• **Task item**
If a line in the entries below contains the word "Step", it counts; report how many such lines there are, and only that number.

• **Dataset excerpts**
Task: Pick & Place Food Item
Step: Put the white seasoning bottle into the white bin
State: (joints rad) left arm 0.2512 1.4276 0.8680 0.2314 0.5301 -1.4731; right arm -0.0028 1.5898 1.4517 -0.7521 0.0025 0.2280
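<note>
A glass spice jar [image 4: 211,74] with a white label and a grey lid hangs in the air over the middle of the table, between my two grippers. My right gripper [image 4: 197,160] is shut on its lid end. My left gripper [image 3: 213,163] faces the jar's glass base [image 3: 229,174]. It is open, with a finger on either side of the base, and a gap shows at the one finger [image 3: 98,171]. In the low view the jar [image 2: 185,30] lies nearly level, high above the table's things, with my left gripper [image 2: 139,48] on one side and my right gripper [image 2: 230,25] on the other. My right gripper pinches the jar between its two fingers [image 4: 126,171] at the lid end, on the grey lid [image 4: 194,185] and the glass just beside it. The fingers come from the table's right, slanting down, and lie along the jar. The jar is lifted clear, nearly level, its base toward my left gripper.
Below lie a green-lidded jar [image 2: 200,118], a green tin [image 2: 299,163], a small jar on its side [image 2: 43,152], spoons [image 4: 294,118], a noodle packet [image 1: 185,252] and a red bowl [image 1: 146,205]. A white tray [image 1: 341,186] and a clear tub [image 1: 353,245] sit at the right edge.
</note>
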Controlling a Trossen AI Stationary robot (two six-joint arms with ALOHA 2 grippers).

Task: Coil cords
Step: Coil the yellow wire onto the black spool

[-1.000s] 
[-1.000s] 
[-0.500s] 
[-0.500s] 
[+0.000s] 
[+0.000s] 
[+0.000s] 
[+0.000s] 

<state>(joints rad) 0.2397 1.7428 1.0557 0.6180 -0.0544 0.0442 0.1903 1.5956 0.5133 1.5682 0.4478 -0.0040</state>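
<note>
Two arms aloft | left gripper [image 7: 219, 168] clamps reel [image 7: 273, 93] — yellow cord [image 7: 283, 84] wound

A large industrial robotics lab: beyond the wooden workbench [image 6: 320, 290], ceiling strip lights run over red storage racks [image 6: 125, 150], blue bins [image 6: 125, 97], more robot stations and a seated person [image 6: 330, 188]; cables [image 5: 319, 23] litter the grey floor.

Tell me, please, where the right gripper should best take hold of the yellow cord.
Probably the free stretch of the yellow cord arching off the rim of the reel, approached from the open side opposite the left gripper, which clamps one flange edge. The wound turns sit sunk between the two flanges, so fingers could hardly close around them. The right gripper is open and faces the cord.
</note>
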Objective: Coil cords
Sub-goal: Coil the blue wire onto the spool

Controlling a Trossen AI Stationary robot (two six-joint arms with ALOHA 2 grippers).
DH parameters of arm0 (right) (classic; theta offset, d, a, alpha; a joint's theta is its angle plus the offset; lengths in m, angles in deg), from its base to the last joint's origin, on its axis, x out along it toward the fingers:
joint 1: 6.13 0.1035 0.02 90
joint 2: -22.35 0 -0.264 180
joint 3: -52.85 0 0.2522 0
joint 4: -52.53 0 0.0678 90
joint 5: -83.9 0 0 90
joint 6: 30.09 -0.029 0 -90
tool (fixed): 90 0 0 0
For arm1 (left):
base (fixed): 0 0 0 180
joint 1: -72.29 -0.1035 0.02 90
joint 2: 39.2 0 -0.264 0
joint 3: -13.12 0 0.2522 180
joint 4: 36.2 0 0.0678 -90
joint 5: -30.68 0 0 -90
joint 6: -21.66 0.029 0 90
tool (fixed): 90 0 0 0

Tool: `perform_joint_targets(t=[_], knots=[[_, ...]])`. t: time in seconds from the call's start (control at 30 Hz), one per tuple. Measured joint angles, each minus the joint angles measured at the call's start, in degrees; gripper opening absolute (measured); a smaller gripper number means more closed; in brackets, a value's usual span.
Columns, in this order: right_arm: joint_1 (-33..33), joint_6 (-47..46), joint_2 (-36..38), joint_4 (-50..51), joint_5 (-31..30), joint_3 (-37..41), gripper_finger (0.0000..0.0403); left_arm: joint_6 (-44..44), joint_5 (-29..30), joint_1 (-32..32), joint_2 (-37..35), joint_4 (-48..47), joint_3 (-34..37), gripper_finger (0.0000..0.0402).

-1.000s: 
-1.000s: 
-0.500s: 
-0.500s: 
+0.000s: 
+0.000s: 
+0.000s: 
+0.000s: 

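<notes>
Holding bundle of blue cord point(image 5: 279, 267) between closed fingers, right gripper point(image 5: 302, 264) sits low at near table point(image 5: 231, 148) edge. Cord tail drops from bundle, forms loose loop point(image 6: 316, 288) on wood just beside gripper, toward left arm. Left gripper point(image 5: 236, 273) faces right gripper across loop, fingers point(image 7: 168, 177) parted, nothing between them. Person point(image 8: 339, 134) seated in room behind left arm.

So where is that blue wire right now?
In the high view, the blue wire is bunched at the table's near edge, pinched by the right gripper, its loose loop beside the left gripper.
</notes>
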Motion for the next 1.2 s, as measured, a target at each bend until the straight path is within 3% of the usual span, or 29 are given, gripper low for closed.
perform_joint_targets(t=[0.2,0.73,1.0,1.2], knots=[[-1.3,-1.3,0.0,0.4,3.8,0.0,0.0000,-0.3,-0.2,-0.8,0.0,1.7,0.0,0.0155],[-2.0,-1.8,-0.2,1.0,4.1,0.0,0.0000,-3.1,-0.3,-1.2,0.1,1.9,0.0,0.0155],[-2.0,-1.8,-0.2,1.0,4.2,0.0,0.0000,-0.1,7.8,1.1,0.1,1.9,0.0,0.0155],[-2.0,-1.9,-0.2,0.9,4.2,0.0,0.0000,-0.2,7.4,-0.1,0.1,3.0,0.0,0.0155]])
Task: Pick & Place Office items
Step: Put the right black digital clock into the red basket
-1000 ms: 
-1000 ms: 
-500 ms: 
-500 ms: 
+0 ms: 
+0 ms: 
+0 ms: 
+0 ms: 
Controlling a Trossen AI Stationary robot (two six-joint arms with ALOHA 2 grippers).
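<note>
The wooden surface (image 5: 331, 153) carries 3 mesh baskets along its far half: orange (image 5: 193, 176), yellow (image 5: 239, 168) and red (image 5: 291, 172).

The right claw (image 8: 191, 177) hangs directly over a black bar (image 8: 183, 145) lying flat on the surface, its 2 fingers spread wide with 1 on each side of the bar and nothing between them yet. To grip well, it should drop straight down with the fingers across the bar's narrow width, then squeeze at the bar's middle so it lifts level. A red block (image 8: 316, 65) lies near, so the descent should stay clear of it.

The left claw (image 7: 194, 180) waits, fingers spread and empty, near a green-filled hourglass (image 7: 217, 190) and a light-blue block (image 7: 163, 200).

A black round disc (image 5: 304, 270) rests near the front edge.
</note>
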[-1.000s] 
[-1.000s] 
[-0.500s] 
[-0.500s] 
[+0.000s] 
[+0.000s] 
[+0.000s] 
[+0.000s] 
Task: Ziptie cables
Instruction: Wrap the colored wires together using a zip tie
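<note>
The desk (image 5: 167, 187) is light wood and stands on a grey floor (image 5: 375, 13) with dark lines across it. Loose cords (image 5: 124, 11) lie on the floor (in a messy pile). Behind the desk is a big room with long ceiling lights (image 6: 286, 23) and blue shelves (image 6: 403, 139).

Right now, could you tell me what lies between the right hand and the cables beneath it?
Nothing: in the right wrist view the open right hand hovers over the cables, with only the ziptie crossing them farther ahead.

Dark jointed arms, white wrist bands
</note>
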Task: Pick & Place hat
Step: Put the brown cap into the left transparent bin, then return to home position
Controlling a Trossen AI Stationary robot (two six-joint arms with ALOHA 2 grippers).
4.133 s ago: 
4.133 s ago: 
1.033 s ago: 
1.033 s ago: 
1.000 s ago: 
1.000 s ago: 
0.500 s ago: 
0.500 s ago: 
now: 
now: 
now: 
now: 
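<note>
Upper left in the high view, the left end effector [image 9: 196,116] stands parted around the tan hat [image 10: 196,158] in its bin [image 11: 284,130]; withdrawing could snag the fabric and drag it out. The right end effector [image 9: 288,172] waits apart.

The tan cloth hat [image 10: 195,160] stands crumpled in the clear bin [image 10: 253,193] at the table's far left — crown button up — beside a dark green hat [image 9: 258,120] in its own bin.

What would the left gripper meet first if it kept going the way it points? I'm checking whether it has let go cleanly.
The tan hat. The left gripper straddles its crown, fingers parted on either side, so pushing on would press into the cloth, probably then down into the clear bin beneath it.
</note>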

• **Problem solution**
4